§ Required work: With pictures left out, output exactly the lines of the listing below from the line that has "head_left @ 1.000" to the line that has "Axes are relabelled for", both lines kept.

================

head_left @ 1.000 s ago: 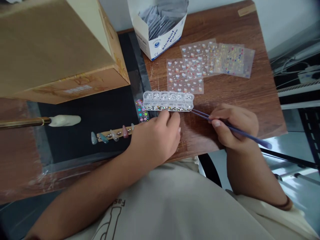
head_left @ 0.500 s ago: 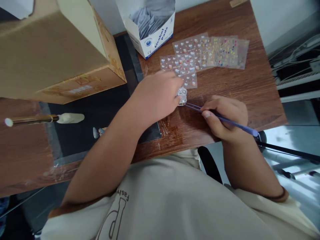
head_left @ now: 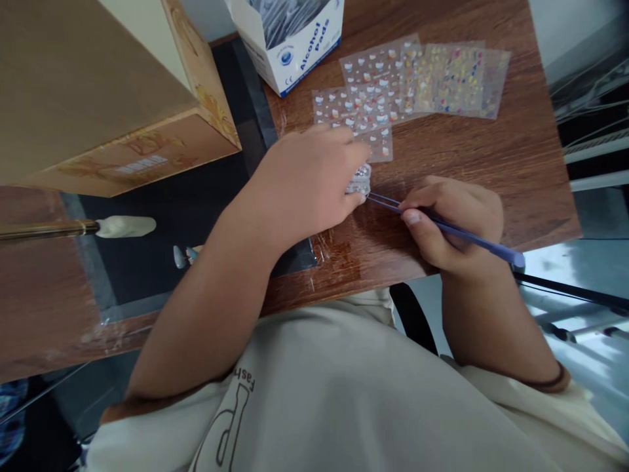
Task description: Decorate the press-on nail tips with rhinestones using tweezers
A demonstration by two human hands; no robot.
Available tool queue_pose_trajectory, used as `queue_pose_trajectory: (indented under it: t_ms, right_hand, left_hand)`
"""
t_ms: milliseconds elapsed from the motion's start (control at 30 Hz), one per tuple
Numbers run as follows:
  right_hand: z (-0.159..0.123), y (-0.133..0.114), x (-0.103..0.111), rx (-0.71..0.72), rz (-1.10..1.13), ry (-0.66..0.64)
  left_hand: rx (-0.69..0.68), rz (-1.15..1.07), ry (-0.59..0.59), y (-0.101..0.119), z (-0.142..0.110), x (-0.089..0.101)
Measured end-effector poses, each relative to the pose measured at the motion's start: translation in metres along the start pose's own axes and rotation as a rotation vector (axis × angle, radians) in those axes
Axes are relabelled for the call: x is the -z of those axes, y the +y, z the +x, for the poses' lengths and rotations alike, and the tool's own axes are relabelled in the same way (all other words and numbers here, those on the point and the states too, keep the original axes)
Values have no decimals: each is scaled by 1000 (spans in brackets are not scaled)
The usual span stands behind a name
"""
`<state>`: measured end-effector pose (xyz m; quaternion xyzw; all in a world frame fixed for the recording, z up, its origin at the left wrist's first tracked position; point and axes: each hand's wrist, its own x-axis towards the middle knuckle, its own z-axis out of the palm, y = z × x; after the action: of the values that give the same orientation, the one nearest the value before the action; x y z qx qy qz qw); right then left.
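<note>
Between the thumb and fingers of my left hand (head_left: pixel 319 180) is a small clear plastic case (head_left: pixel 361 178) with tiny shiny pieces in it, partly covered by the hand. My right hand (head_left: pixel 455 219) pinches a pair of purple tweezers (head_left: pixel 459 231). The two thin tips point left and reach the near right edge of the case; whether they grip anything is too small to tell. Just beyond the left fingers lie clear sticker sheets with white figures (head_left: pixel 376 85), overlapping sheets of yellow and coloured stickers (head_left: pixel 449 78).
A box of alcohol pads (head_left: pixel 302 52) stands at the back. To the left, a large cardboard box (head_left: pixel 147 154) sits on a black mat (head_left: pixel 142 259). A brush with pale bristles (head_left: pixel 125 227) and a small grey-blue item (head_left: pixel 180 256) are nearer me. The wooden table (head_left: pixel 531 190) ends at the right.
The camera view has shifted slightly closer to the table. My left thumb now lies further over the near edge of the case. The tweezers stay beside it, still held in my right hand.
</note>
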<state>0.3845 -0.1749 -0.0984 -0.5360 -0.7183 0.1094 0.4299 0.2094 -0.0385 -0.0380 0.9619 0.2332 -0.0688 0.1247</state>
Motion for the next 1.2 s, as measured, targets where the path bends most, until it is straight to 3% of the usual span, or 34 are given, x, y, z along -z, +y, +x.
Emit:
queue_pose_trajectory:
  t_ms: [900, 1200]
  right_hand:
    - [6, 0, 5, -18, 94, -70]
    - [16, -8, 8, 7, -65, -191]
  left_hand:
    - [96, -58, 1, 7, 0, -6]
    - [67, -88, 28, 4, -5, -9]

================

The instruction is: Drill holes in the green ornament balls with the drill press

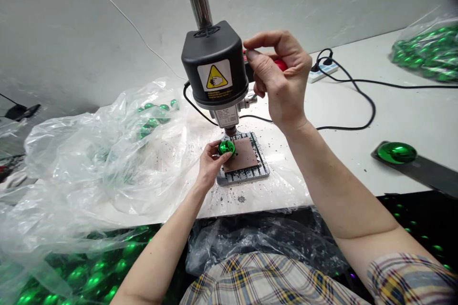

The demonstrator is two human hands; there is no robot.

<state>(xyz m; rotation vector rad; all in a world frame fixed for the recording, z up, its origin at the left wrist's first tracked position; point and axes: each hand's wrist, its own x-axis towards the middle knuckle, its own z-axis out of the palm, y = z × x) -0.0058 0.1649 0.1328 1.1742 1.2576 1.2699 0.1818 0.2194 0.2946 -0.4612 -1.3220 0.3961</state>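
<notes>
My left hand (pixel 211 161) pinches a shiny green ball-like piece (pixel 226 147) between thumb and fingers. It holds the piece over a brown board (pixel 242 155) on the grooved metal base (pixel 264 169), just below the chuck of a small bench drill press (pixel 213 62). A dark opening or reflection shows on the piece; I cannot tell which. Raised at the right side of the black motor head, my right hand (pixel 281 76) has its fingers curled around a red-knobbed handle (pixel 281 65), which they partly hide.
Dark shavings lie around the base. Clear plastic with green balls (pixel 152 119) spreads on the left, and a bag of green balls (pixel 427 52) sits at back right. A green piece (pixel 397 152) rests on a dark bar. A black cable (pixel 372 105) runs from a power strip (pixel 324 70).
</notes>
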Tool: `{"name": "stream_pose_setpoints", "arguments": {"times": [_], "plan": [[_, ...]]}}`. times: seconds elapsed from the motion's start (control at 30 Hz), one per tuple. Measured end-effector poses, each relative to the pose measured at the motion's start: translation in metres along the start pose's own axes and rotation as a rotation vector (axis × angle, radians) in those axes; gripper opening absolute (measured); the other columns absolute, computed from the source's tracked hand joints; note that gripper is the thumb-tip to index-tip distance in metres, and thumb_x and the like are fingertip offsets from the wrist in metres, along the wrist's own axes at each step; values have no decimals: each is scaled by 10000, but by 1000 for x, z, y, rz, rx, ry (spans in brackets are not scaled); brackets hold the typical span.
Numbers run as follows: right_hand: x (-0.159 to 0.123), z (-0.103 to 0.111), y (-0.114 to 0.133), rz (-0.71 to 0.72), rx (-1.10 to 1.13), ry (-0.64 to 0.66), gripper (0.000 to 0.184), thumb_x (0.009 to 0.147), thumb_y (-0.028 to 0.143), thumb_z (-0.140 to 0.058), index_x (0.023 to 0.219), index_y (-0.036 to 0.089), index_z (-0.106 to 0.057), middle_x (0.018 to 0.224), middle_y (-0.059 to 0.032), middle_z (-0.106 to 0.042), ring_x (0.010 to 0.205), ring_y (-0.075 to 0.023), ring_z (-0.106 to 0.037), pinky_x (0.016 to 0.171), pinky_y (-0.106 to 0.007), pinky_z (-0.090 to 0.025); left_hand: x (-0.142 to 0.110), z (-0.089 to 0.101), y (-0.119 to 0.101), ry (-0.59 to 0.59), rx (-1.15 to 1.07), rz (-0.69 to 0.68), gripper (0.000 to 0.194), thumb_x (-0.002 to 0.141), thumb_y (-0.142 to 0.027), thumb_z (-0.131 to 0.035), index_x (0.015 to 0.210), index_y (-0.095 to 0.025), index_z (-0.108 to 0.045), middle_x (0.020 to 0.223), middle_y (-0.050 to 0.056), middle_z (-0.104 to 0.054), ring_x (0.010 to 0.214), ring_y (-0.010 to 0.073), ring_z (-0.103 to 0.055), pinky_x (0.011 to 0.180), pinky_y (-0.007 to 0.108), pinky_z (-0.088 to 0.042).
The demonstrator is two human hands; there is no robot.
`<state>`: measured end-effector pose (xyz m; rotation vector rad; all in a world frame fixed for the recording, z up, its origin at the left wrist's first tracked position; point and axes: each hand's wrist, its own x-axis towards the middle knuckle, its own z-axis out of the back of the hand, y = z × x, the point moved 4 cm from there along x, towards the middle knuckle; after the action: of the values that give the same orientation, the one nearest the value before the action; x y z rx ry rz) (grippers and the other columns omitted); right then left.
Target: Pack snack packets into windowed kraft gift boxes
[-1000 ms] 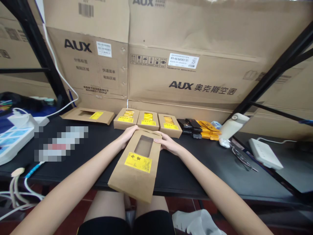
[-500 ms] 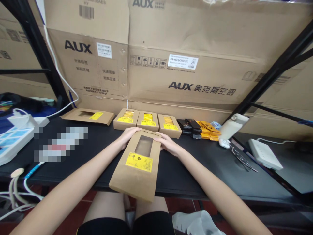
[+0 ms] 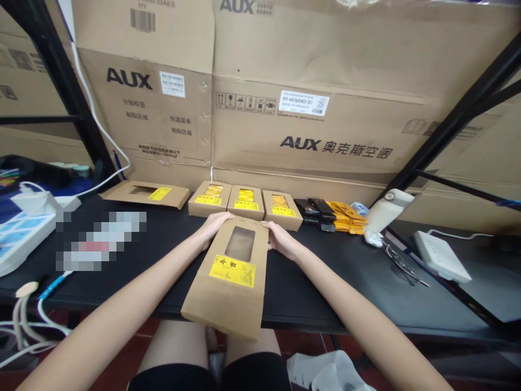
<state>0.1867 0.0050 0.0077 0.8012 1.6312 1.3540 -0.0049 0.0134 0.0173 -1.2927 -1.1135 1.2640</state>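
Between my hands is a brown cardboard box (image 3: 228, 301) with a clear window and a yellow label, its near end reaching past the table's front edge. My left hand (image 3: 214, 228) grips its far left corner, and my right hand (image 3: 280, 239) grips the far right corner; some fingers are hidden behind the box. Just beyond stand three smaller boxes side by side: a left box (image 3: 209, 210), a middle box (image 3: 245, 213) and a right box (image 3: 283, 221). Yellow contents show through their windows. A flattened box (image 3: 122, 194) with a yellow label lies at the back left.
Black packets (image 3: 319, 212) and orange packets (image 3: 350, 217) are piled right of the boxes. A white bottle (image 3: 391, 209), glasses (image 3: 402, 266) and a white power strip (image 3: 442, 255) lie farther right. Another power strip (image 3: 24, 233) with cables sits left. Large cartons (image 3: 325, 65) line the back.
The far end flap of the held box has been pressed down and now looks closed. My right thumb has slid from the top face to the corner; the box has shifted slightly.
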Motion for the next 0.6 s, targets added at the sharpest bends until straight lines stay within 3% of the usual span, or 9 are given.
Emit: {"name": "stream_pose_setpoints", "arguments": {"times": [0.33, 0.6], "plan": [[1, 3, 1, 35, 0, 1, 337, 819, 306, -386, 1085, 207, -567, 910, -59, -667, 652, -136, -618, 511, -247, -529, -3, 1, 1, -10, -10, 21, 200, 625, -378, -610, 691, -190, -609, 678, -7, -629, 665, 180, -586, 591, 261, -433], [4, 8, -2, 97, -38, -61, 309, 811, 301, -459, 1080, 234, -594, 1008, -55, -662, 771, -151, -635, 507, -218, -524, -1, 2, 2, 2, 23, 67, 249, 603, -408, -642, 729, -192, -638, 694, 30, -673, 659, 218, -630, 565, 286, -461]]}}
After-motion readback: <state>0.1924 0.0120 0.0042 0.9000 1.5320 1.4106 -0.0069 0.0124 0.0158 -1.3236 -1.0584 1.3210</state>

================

§ Solution below:
head_left @ 1.000 s ago: 
head_left @ 0.500 s ago: 
head_left @ now: 
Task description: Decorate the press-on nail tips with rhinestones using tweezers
A demonstration by two human hands; no robot.
Available tool queue_pose_trajectory, used as `queue_pose_trajectory: (indented under it: t_ms, right_hand, left_hand)`
"""
t_ms: milliseconds elapsed from the motion's start (control at 30 Hz), one per tuple
Numbers run as follows:
  right_hand: z (-0.159..0.123), y (-0.133..0.114), x (-0.103..0.111), rx (-0.71..0.72), rz (-1.10..1.13), ry (-0.66..0.64)
  left_hand: rx (-0.69..0.68), rz (-1.15..1.07), ry (-0.59..0.59), y (-0.101..0.119), z (-0.142..0.110), x (-0.089..0.101)
Measured end-effector poses, each relative to the pose measured at the motion's start: translation in metres along the start pose's own axes and rotation as a rotation vector (axis × angle, radians) in those axes
Axes are relabelled for the call: x is the -z of those axes, y the +y, z the +x, for the poses' lengths and rotations alike, and the tool's own axes are relabelled in the same way (all other words and numbers here, those on the point and the states too, keep the original axes)

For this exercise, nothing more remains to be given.